The couple returned home with Anna administering IVs in between the chemo treatments. The kindness of family of friends created hope and an invaluable infrastructure. Kyle’s parents Gregg and Debbie Callaway and his older brother Cody became regulars at the house, tending to the feed lot and cooking meals. Anna’s mother, Norma Haaland watched the kids and her sister Jackie Haaland, also a nurse, stepped in as well.

Of course, the rodeo family stepped up, with breakaway roper Jacey Fortier setting up a silent auction to raise money for medical bills. Rodeo was irrelevant for Kyle at this time. Then, gradually, it wasn’t.

Anna returned to competition and with Kyle slowly regaining his strength, he decided to join her at the Wolf Point (Mont.) Wild Horse Stampede in the summer of 2022.

“That’s just Kyle. I supported him. That whole time he wanted to prove people wrong, mainly the doctors that said he couldn’t do it. That he wouldn’t compete again,” Anna said. “He was told, ‘You can’t ride a horse after brain surgery.’ It’s not like he was going to tip off. He’s a cowboy.”

The conditions for his comeback – relentlessly hot and humid as he recalled – were miserable. Kyle stayed in the air-conditioned rig as Anna saddled his horse. The first run went awful.

“I got dragged around for 19 seconds,” Kyle said. “I figured I was done.”

But after Kyle received a good draw, Anna cajoled him to give it another chance. He posted a time of 5.0 seconds, tying for fourth place in the round. It might as well have been at the National Finals Rodeo given his journey over the previous several months.

“I was sick. I felt horrible. I know I shouldn’t have probably done it,” Kyle said. “But I was proud of placing.”

The thought entered Kyle’s mind that this might be it, his rodeo career switching to supporting his wife in breakaway roping. He watched her at the RAM Montana Circuit Finals Rodeo that season.

“He told me then he didn’t want to come back unless he was competing. That’s when I knew he was going to keep going,” Anna said.

Kyle competed in 2023 and is back on the road this season “with more fire than ever.”

He called the Montana Circuit home in the past, but now competes on the Turquoise Circuit in Arizona. That lunch two years ago seems like a long time ago.

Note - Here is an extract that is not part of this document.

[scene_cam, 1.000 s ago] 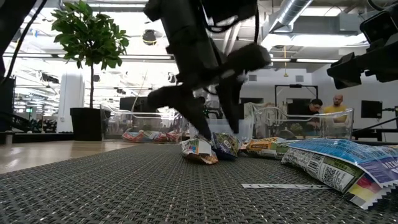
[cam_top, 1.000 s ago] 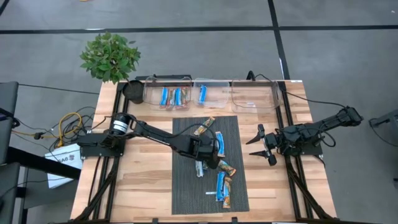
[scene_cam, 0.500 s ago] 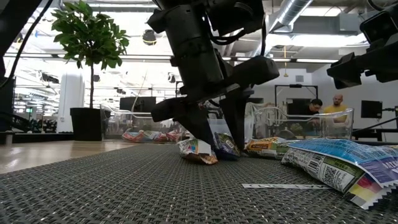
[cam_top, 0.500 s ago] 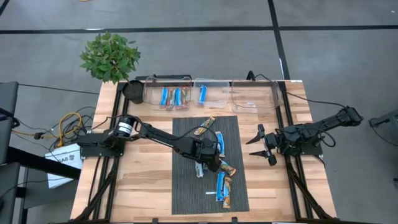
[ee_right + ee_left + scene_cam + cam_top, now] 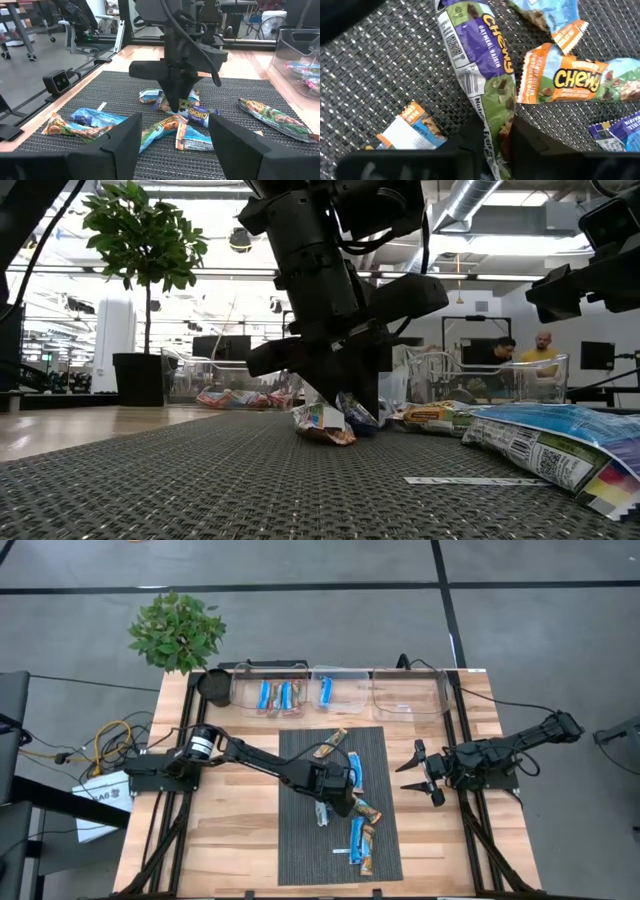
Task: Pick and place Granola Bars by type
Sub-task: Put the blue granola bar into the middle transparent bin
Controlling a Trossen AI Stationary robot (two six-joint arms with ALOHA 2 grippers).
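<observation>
The wrapper pinched in the left gripper (image 5: 492, 145) is green and purple and reads "CHEWY" with "OATMEAL RAISIN" beneath it; this oatmeal raisin bar (image 5: 480, 65) lies on the dark woven mat (image 5: 300, 840), with the two fingers closed together on its near end. Just beside it an orange bar (image 5: 575, 80) also shows "CHEWY" in yellow letters, and touching that bar's end is the corner of a blue bar (image 5: 550, 15); the smaller print on these is too fine to read. The left arm reaches from its base at the left edge of the wooden surface (image 5: 230, 830) diagonally across to the middle of the mat, its wrist bent so the gripper points straight down onto the cluster of bars. The right gripper (image 5: 425, 772) waits at the right side of the surface, off the mat, arm folded low, its fingers spread wide apart and holding nothing. More bars lie scattered on the mat: a brown bar (image 5: 328, 744) near its far edge and a blue pair (image 5: 359, 840) toward the near edge, next to a thin white strip (image 5: 462, 480). Along the far edge stand three clear bins: the left bin (image 5: 270, 692) holds several blue bars, the middle bin (image 5: 340, 690) holds one blue bar, and the right bin (image 5: 410, 692) shows no clear contents.
</observation>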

Kyle’s scar from 65 staples in his head, however, provides a reminder of what happened and what he and his family have overcome.

“Rodeo used to be a thing I had to do. This has changed my perspective. We don’t have to do it. We get to do it,” Kyle said. “I feel lucky to pay an entry fee and run a steer. We have always had horses and cows my entire life. Competing is always something I loved to do. It was fun. I am doing it again because of the help of family and friends. Now, I know it is a privilege.”